Important aspects to consider: variable names and default aesthetics. If you want to make a stat usable with other geoms we need to be careful with the chosen names.

“If we want to make this stat usable with other geoms, we should return a variable called density instead of y. Then we can set up the default_aes to automatically map density to y, which allows the user to override it to use with different geoms.”

StatDensityCommon <- ggproto("StatDensityCommonE", Stat,
  required_aes = "x",
  default_aes = aes(y = ..density..),

  compute_group = function(data, scales, bandwidth = 1) {
    # print(paste("Running compute_group [", unique(data$group), "] ..."))
    d <- density(data$x, bw = bandwidth)
    # print(paste("x (range):", paste(range(d$x), collapse = " - "), "- bw:", bandwidth))
    data.frame(x = d$x, density = d$y)
  }  
)

ggplot(mpg, aes(displ, drv, colour = ..density..)) +
  stat_densityCommon(bandwidth = 1, geom = "point")


# Using this stat with the area geom doesn’t work quite right.
# The areas don’t stack on top of each other because each density
# is computed independently, and the estimated x-ranges don’t line up.
ggplot(mpg, aes(displ, fill = drv)) +
  stat_densityCommon(bandwidth = 0.75, geom = "area", position = "stack", alpha = 0.4)

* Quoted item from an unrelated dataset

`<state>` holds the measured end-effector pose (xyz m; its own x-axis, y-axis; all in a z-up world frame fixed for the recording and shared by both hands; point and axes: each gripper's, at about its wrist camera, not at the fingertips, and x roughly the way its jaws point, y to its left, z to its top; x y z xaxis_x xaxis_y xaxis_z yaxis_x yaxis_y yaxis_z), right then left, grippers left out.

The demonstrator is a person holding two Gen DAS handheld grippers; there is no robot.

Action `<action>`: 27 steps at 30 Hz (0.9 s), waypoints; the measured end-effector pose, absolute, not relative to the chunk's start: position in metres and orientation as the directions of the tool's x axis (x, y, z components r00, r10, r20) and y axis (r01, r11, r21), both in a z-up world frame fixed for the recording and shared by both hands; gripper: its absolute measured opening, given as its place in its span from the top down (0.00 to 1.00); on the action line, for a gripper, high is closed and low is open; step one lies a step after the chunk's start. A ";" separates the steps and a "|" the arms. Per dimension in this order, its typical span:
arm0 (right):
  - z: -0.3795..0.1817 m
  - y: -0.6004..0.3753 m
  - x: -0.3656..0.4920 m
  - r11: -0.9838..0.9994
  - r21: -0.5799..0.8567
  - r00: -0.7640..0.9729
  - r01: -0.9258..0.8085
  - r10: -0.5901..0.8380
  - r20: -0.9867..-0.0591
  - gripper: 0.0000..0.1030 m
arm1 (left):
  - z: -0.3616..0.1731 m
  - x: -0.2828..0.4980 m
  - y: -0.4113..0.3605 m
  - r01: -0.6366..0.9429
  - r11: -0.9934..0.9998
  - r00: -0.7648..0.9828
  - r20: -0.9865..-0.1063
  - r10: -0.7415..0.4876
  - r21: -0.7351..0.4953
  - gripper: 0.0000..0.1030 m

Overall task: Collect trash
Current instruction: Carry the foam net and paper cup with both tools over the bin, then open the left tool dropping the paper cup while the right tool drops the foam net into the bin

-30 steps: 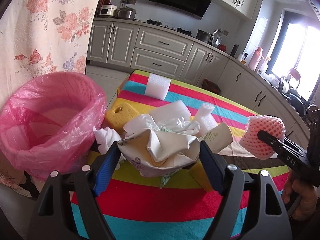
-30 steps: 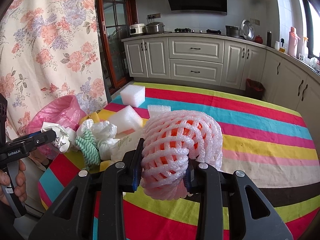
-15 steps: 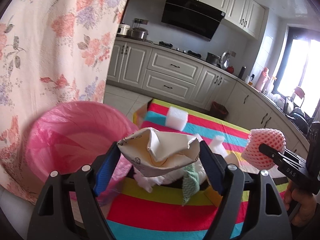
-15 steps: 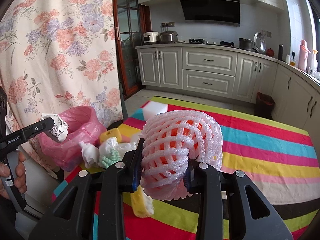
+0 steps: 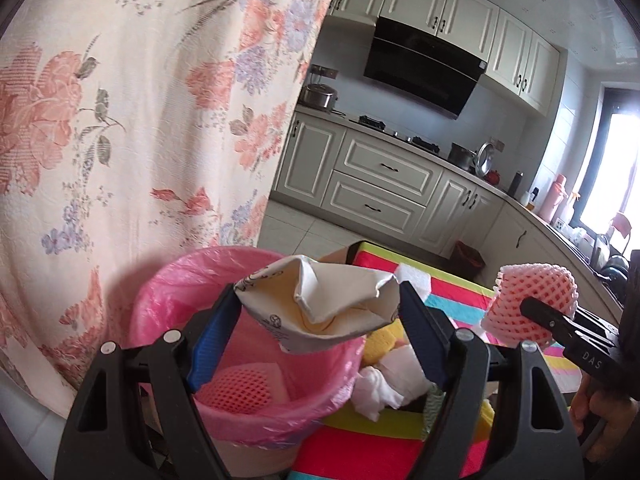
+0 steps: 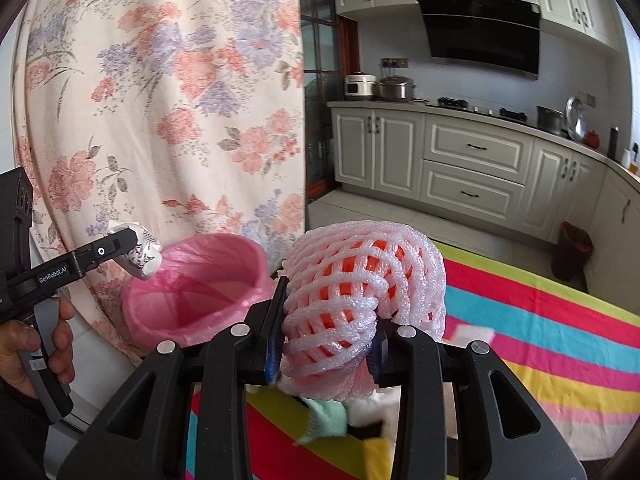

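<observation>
Two grippers hold trash: the left gripper (image 5: 316,322) has its jaws clamped on a crumpled paper cup (image 5: 320,312) above the pink-lined bin (image 5: 256,412); the right gripper (image 6: 326,344), jaws clamped on a foam fruit net (image 6: 360,300), hovers over the striped counter (image 6: 560,336).

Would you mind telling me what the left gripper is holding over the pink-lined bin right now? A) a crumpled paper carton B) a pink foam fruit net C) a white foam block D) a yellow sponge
A: the left gripper is shut on the crumpled paper carton, held above the pink-lined bin, while the pink foam fruit net sits in the right gripper.
</observation>
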<state>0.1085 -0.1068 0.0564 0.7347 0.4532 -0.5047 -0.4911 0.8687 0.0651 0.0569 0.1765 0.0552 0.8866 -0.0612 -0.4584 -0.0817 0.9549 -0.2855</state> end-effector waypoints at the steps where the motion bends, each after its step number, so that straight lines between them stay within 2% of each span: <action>1: 0.058 -0.099 0.111 0.863 0.068 0.729 -0.501 0.463 -0.503 0.68 | 0.056 0.057 0.181 -0.088 0.956 0.888 -0.457 -0.053 -0.281 0.26; 12: 0.055 -0.023 0.137 0.793 0.092 0.651 -0.602 0.554 -0.519 0.68 | 0.053 0.056 0.219 -0.155 0.949 0.886 -0.464 0.011 -0.274 0.26; 27: 0.034 0.046 0.165 0.721 0.110 0.550 -0.684 0.609 -0.571 0.66 | 0.055 0.071 0.248 -0.203 0.936 0.885 -0.463 0.049 -0.288 0.26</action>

The setup_params function can be used to line up the x-ranges for the different groups. See example below from [2]…

StatDensityCommon <- ggproto("StatDensityCommonF", Stat,
  required_aes = "x",
  default_aes = aes(y = ..density..),

  setup_params = function(data, params){
      # print("Running set_up....")
      min <- min(data$x) - 3 * params$bandwidth
      max <- max(data$x) + 3 * params$bandwidth
      # print(paste("min:", min, "- max:", max, "- bw:", params$bandwidth))
      # print("End set_up....")
      list(
        bandwidth = params$bandwidth,
        min = min,
        max = max,
        na.rm = params$na.rm
      )
  },

  compute_group = function(data, scales, min, max, bandwidth = 1) {
    # print(paste("Running compute_group [", unique(data$group), "] ..."))
    d <- density(data$x, bw = bandwidth, from = min, to = max)
    # print(paste("x (range):", paste(range(d$x), collapse = " - "), "- bw:", bandwidth))
    # print("End compute_group....")
    data.frame(x = d$x, density = d$y)
  }  
)

ggplot(mpg, aes(displ, fill = drv)) +
  stat_densityCommon(bandwidth = 0.75, geom = "area", position = "stack", alpha = 0.4)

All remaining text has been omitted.